◆ **How to complete this task**
After locating the line that contains "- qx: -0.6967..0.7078" in the data below, set down exactly that line and each one after it through the line that contains "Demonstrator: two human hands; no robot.", and nothing more.

━━━━━━━━━━━━━━━━

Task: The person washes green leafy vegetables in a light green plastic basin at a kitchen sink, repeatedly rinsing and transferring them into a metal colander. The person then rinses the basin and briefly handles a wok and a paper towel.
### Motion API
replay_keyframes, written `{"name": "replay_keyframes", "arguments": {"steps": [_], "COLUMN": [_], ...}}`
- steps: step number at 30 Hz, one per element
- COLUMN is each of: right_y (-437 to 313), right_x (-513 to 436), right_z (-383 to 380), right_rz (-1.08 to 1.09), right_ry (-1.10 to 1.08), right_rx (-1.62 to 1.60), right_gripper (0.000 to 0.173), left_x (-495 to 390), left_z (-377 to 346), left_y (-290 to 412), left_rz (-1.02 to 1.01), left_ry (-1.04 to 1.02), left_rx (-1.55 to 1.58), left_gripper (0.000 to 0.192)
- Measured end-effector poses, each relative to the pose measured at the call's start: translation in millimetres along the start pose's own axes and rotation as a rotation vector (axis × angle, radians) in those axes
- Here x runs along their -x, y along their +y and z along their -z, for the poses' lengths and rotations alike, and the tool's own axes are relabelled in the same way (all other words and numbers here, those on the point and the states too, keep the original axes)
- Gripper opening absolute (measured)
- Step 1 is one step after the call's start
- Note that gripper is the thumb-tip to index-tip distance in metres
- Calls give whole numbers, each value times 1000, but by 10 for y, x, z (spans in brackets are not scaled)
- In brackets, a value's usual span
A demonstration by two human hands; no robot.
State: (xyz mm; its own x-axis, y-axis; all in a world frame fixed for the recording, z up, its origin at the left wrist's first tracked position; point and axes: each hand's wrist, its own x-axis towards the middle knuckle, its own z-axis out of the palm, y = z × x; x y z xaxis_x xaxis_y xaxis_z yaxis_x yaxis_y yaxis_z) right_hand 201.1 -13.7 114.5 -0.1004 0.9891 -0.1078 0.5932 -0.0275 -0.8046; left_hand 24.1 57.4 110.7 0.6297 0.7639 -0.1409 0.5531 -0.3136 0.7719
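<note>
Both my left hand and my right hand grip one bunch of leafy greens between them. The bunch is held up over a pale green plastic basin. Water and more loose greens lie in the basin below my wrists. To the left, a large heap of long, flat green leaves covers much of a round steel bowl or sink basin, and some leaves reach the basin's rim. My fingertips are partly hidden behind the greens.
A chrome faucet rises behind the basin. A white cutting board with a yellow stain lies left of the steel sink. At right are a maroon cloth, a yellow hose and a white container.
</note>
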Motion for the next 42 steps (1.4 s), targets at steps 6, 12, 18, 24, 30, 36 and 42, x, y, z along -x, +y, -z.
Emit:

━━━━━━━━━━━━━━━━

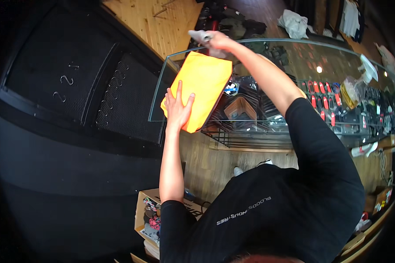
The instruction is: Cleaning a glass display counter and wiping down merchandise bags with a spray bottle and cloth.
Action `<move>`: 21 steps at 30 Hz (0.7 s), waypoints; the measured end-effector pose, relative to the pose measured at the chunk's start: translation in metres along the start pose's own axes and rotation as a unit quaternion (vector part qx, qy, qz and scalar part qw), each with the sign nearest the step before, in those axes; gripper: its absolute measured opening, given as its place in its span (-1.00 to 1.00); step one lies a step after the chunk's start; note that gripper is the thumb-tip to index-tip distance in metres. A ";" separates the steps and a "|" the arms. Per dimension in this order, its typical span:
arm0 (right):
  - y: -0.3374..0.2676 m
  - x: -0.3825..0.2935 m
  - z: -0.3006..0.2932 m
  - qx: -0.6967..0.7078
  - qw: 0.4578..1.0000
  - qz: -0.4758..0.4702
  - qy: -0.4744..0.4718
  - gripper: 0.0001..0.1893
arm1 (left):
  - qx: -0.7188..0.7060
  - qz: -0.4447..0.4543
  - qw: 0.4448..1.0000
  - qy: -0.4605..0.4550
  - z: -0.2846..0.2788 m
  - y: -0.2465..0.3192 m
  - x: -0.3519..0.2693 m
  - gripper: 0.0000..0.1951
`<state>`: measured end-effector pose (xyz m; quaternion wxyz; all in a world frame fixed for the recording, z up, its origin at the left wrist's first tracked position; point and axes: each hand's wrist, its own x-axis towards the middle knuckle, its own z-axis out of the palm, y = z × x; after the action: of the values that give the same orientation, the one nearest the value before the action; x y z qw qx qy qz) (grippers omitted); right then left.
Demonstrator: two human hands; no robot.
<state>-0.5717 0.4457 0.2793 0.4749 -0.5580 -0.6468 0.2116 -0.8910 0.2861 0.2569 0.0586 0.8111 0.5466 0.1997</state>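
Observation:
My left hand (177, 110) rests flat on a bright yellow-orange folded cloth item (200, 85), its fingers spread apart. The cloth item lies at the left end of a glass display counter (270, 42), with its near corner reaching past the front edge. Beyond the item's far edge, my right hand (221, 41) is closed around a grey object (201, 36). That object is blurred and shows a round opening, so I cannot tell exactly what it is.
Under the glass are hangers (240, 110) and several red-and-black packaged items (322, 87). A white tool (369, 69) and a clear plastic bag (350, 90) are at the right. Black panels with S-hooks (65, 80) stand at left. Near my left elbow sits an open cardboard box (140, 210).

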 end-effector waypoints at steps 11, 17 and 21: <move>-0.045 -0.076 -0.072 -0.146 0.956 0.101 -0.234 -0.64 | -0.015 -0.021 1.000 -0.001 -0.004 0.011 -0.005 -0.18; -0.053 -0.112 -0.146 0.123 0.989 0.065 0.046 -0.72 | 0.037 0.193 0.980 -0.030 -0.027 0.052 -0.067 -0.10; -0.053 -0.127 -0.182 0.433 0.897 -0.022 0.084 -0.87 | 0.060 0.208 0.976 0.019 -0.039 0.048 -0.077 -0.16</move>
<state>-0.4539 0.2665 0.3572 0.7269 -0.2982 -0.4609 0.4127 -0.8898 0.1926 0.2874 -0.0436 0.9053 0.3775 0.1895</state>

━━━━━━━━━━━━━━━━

◆ **Response**
  - qx: -0.6967..0.7078
  - qw: 0.4578..1.0000
  - qz: -0.4758..0.4702
  - qy: -0.4744..0.4718
  - gripper: 0.0001..0.1893
arm1 (left):
  - qx: -0.7188..0.7060
  - qz: -0.4447..0.4543
  - qw: 0.4448..1.0000
  - qy: -0.4605..0.4550
  - z: -0.2846..0.2788 m
  - y: -0.2465..0.3192 m
  - x: -0.3519..0.2693 m
  - gripper: 0.0000..0.1951
`<state>`: measured end-effector pose (xyz m; quaternion wxyz; all in a world frame fixed for the recording, z up, its origin at the left wrist's first tracked position; point and axes: each hand's wrist, its own x-axis towards the middle knuckle, its own z-axis out of the palm, y = z × x; after the action: of the values that give the same orientation, the one nearest the value before the action; x y z qw qx qy qz) (grippers omitted); right then left.
Demonstrator: two human hands; no robot.

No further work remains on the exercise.